Moore was the founding pastor of St. John the Baptist Parish and led the project to build the church beginning in 1999. He ministered there full time for 14 years, retired in 2013 for health resons but still volunteered there and at other parishes during the last decade of his life. He was given the title of Monsignor in 2008 by Pope Benedict XVI in recognition of his years of service. Before his time in Draper, he was pastor at St. Thomas More Parish in Sandy for 14 years where he also oversaw the construction of a new church.
Beyond ministering to more than 1,600 households in Draper, his service extended into the community.
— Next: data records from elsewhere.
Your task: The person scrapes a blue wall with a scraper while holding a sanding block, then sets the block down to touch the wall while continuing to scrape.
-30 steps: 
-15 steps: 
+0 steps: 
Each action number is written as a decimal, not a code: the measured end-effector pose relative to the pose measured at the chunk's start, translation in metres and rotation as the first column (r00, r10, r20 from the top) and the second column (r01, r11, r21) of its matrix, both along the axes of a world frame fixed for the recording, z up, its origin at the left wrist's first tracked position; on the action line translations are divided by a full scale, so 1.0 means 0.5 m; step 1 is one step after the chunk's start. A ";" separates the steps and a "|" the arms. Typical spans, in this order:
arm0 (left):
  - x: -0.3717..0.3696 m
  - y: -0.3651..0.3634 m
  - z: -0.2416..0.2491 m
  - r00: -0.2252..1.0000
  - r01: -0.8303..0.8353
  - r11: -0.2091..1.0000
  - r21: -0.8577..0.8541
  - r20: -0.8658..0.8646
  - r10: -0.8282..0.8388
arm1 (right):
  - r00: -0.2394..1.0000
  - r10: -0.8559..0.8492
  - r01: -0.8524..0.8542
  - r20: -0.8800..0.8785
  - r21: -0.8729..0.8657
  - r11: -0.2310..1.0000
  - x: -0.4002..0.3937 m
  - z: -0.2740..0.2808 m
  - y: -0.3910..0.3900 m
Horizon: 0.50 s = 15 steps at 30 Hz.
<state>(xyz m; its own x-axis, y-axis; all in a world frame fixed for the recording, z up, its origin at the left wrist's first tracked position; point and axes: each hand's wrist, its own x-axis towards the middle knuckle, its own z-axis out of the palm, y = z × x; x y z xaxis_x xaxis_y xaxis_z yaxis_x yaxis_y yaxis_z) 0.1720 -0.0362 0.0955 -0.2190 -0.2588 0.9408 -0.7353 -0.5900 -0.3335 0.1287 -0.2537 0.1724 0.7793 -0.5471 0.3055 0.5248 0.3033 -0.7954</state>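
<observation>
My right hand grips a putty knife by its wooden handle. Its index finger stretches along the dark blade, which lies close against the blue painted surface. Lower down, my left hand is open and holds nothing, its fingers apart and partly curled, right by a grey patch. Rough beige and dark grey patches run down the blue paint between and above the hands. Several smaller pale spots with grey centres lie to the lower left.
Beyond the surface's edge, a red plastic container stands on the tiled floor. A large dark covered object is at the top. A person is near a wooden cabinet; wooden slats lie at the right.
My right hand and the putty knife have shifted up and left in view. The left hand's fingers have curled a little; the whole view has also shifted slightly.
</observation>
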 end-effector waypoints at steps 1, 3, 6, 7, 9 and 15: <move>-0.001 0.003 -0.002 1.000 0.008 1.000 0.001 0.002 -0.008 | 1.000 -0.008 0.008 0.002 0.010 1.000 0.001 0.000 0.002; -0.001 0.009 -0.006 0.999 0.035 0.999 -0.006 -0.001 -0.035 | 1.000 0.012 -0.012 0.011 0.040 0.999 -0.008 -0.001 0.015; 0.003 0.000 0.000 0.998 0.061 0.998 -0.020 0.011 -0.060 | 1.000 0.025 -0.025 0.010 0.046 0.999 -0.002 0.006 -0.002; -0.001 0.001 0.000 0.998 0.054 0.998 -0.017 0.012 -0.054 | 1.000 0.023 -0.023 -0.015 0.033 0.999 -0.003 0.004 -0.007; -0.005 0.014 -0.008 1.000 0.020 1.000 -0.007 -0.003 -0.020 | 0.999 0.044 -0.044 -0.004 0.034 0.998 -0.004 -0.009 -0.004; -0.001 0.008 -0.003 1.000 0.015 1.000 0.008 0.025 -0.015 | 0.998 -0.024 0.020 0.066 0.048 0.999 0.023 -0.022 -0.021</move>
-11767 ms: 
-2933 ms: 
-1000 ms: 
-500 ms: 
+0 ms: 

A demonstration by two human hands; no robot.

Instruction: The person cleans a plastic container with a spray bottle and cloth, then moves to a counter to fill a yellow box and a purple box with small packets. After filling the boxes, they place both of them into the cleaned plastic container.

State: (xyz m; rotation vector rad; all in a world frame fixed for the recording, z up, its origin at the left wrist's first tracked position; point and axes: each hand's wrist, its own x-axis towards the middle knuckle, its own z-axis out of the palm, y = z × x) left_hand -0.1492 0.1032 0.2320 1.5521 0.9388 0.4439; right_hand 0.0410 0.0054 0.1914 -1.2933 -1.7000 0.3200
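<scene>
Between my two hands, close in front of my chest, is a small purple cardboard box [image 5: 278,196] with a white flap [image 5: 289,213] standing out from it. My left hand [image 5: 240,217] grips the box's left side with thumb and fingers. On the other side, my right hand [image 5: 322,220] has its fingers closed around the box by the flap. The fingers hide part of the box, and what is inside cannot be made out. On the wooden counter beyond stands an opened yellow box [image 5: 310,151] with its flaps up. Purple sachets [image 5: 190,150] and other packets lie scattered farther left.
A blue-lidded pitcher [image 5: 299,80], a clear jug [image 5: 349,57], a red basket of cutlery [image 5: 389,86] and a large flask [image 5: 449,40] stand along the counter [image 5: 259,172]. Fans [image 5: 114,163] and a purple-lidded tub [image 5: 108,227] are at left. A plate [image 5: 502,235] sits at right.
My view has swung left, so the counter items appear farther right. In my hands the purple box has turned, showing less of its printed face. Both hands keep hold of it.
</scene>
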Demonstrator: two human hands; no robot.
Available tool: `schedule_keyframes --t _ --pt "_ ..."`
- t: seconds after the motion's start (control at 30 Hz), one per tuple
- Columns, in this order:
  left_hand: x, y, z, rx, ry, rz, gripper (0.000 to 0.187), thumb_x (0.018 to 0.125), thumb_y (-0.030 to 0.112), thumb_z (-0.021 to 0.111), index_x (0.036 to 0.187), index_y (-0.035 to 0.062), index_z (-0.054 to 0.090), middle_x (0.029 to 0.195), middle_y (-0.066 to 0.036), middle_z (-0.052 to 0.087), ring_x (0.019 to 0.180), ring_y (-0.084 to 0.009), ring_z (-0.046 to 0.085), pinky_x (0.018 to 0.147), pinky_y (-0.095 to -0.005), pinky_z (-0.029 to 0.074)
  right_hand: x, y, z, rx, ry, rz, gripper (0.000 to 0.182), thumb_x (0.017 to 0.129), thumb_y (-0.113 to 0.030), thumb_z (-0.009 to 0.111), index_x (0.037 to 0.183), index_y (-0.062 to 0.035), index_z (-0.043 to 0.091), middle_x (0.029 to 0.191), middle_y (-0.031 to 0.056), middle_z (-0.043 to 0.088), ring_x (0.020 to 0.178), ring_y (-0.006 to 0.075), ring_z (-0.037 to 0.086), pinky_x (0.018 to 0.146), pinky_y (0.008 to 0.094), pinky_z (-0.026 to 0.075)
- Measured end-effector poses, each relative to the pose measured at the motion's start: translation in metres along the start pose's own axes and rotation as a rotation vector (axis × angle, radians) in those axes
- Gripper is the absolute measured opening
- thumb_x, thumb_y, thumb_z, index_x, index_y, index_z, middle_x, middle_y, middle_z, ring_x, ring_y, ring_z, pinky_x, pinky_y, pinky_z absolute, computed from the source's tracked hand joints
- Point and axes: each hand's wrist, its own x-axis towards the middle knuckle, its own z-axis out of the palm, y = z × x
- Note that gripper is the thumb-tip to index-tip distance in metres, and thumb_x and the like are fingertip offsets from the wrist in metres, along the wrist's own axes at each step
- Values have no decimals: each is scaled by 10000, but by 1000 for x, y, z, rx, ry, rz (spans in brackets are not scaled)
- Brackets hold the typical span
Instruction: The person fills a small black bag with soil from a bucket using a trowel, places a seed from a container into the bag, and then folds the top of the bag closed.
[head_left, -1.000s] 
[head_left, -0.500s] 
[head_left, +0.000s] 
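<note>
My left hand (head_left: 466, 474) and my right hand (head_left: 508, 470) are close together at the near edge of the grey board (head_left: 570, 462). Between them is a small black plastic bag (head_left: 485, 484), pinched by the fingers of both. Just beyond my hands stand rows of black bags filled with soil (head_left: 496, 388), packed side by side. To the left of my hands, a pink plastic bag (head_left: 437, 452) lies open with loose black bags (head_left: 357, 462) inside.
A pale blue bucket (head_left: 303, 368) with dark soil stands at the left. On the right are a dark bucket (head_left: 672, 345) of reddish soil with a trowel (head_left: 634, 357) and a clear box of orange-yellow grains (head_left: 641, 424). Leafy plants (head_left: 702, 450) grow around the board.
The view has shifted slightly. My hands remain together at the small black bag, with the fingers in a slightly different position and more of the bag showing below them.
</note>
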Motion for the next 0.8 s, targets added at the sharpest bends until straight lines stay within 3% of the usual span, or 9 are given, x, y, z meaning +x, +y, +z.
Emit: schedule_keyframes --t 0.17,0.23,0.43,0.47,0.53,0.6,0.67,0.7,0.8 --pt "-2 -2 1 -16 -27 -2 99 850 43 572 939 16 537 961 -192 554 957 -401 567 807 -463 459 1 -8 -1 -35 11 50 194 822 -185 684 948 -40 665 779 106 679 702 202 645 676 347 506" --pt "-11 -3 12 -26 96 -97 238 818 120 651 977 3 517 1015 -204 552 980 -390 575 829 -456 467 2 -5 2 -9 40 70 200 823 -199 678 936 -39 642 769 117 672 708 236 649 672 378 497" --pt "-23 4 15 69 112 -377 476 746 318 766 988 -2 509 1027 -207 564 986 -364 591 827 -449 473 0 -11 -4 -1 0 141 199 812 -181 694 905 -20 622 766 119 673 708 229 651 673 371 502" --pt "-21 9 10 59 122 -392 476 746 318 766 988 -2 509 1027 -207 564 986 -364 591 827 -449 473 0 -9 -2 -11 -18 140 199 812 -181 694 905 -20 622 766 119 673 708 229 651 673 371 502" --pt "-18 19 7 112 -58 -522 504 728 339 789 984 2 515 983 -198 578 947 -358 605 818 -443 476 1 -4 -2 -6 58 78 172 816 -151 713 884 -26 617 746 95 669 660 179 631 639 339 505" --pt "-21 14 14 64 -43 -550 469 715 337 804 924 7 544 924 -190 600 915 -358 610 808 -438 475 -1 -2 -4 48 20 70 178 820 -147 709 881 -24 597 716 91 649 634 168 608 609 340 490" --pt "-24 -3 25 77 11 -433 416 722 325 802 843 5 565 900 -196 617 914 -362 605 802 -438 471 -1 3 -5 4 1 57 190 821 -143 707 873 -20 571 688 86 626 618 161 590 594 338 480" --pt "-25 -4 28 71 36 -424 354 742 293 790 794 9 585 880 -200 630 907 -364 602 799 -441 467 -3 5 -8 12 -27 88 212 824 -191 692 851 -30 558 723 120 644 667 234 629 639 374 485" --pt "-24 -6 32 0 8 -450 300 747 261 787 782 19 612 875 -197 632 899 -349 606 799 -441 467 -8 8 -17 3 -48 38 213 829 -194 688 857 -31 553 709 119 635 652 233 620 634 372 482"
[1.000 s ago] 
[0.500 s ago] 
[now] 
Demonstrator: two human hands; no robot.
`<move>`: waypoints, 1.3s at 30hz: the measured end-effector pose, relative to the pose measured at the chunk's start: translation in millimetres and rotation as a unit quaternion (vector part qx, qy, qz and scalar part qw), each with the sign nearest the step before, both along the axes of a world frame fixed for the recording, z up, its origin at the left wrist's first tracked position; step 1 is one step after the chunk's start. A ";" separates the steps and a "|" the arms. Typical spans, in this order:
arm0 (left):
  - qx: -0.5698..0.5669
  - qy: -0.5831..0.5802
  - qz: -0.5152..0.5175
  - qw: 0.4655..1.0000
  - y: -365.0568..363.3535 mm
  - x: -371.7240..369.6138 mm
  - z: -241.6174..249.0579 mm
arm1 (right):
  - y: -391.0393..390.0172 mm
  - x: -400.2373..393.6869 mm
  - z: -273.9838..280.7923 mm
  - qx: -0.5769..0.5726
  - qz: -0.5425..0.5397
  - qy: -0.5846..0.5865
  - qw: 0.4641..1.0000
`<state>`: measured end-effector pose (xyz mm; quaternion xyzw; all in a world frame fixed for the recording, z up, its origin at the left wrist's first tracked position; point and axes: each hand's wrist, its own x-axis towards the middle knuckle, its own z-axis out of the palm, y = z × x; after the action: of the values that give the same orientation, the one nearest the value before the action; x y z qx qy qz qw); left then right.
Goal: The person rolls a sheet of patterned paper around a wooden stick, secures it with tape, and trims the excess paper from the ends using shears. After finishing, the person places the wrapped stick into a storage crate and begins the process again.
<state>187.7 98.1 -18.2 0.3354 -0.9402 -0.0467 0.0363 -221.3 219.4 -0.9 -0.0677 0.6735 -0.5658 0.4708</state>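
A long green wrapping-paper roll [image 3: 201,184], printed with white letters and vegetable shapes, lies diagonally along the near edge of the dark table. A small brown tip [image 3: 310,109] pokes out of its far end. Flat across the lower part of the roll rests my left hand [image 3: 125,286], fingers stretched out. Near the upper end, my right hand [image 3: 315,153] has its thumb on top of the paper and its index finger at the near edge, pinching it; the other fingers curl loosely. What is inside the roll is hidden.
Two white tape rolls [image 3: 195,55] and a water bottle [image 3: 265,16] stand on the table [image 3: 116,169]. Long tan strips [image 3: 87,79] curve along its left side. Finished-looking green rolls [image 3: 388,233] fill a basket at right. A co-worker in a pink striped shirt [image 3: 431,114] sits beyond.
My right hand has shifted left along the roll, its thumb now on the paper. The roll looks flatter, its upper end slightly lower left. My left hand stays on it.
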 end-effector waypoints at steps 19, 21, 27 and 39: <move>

Lt. Pat Evans of the Draper Police Department first got to know Moore in 2005 while teaching the D.A.R.E. program at St. John the Baptist Elementary.
“He always treated our police officers with the utmost respect,” Evans said. “He didn’t care what religious organization they belonged to; he just shared his love with them.”
Moore and the Knights of Columbus at St. John the Baptist Parish supported the police department’s Victim Services Program by selling tamales at Christmas and donating the profits. Moore invited members of the police department to speak at masses about the importance of that fundraiser.
“These funds were used to care for victims of violent crime, mainly domestic violence, providing funds for emergency housing and other assistance in desperate times,” Evans said. “The monsignor would also attend domestic violence awareness events at Draper City Hall. He truly cared.”
Under Moore’s watch, the first Blue Masses were held at St. John the Baptist, a tradition that continues today.
“The parish would invite law enforcement, firefighters and first responders to this special mass to pay tribute to their service and pray for their safety,” Evans said. “The Knights of Columbus would provide a breakfast and raise funds, which were regularly donated to a nonprofit that maintains a memorial at the Utah State Capitol to honor Utah’s fallen peace officers.”
Evans’ colleague and close friend Sgt. Derek Johnson was tragically killed in the line of duty Sept. 1, 2013. The Draper community held a candlelight vigil at City Hall that evening.
“Monsignor joined the community during the vigil,” Evans said. “He stood nobly with city officials and led the community in prayer. It was a relief to see him there, and I am forever grateful for his support.”
Moore’s obituary notes that he was known for his gentle spirit and compassionate, humble heart.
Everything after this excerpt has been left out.